The kidney plays a key role in mineral homeostasis. Paracellular calcium and magnesium reabsorption in the renal thick ascending limb (TAL) involves claudin (CLDN) 16 and CLDN19: accordingly, pathogenic variants in both gene cause Familial Hypomagnesemia with Hypercalciuria and Nephrocalcinosis (FHHNC) with severe renal calcium and magnesium wasting.
In the TAL, the expression pattern of claudins at the tight junction is mosaic: tight junctions express either CLDN16/CLDN19 or CLDN10b.
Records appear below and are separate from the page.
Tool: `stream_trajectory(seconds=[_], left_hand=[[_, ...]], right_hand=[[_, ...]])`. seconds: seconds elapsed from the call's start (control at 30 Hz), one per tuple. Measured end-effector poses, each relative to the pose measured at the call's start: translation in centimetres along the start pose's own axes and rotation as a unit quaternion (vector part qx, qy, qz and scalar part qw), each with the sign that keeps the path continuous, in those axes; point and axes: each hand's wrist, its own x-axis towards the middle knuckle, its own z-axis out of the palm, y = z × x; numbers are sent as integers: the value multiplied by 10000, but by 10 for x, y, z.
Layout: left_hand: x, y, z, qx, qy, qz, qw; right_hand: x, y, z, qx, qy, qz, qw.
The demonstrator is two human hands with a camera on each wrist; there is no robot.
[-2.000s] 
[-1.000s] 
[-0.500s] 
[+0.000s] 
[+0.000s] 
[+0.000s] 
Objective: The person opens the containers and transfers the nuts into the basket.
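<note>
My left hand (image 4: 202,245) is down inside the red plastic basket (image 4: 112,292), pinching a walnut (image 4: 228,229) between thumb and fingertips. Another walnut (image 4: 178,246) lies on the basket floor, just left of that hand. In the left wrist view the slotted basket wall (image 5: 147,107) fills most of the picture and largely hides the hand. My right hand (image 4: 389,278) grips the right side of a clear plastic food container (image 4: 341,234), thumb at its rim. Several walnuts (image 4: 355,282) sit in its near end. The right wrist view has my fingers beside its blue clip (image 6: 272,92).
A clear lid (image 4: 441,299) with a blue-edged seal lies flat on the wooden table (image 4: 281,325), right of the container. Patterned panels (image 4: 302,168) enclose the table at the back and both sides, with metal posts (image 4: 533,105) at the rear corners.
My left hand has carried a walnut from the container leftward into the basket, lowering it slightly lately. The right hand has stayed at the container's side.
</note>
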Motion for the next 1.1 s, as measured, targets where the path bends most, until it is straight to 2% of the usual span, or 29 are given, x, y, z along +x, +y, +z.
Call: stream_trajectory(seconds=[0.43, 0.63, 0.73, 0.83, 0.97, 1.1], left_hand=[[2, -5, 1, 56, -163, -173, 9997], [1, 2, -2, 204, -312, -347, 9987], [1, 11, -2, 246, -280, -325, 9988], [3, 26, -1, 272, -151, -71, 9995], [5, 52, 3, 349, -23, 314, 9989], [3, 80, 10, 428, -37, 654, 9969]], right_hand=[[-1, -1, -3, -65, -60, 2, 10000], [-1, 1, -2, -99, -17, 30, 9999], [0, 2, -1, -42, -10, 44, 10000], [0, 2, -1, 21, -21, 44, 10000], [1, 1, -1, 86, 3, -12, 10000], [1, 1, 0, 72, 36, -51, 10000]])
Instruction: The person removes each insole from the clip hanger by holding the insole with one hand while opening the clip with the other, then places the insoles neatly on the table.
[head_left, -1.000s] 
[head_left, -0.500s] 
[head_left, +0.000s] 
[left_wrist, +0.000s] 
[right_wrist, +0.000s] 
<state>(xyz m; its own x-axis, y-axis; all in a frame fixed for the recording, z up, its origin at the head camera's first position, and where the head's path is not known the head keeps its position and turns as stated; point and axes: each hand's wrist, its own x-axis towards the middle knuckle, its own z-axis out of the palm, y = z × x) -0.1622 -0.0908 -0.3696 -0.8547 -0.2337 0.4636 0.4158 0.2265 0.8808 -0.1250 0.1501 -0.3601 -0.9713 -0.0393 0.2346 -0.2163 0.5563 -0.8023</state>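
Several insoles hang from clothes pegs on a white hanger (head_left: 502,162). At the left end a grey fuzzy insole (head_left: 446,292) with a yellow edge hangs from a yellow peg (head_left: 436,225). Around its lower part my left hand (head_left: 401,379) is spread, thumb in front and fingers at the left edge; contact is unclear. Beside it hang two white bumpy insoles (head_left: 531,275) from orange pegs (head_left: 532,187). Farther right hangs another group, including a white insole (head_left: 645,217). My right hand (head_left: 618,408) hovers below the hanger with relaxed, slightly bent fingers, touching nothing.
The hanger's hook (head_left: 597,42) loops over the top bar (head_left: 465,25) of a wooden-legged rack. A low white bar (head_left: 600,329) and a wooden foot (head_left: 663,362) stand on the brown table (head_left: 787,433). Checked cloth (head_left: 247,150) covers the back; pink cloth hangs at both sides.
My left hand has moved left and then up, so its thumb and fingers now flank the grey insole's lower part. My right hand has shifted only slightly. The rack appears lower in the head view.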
CLDN16 deficiency decreases paracellular permeability to calcium and magnesium and CLDN10 deficiency decreases paracellular sodium to chloride permeability ratio. However, the function of CLDN19 in vivo remains uncertain; whether CLDN19 alters CLND16 or CLDN10 localization in vivo is unknown.

Methods

We determined the localization of CLDN19 in sections of frozen and paraffin embedded kidney from wild-type and Cldn19 deficient mice using antibodies directed against the protein and examined the role of Cldn19 deletion on CLDN16 and CLDN10 localization.

Results

CLDN19 localizes to the TAL, where it is expressed in basolateral membrane domains in the outer medulla and the cortex; its expression at the tight junction of TALs is restricted to the outer stripe of outer medulla and cortex, where it colocalizes with CLDN16. In TALs from Cldn19 deficient mice, CLDN16 is expressed in basolateral membrane domains but not at the tight junction. In contrast, Cldn19 deletion does not alter CLDN10 localization.

Conclusion

In vivo, the CLDN19 protein is required for the proper CLDN16 expression at the tight junction. This finding gives a molecular explanation to the shared renal phenotypic characteristics of FHHNC caused by either CLDN16 or CLDN19 variants.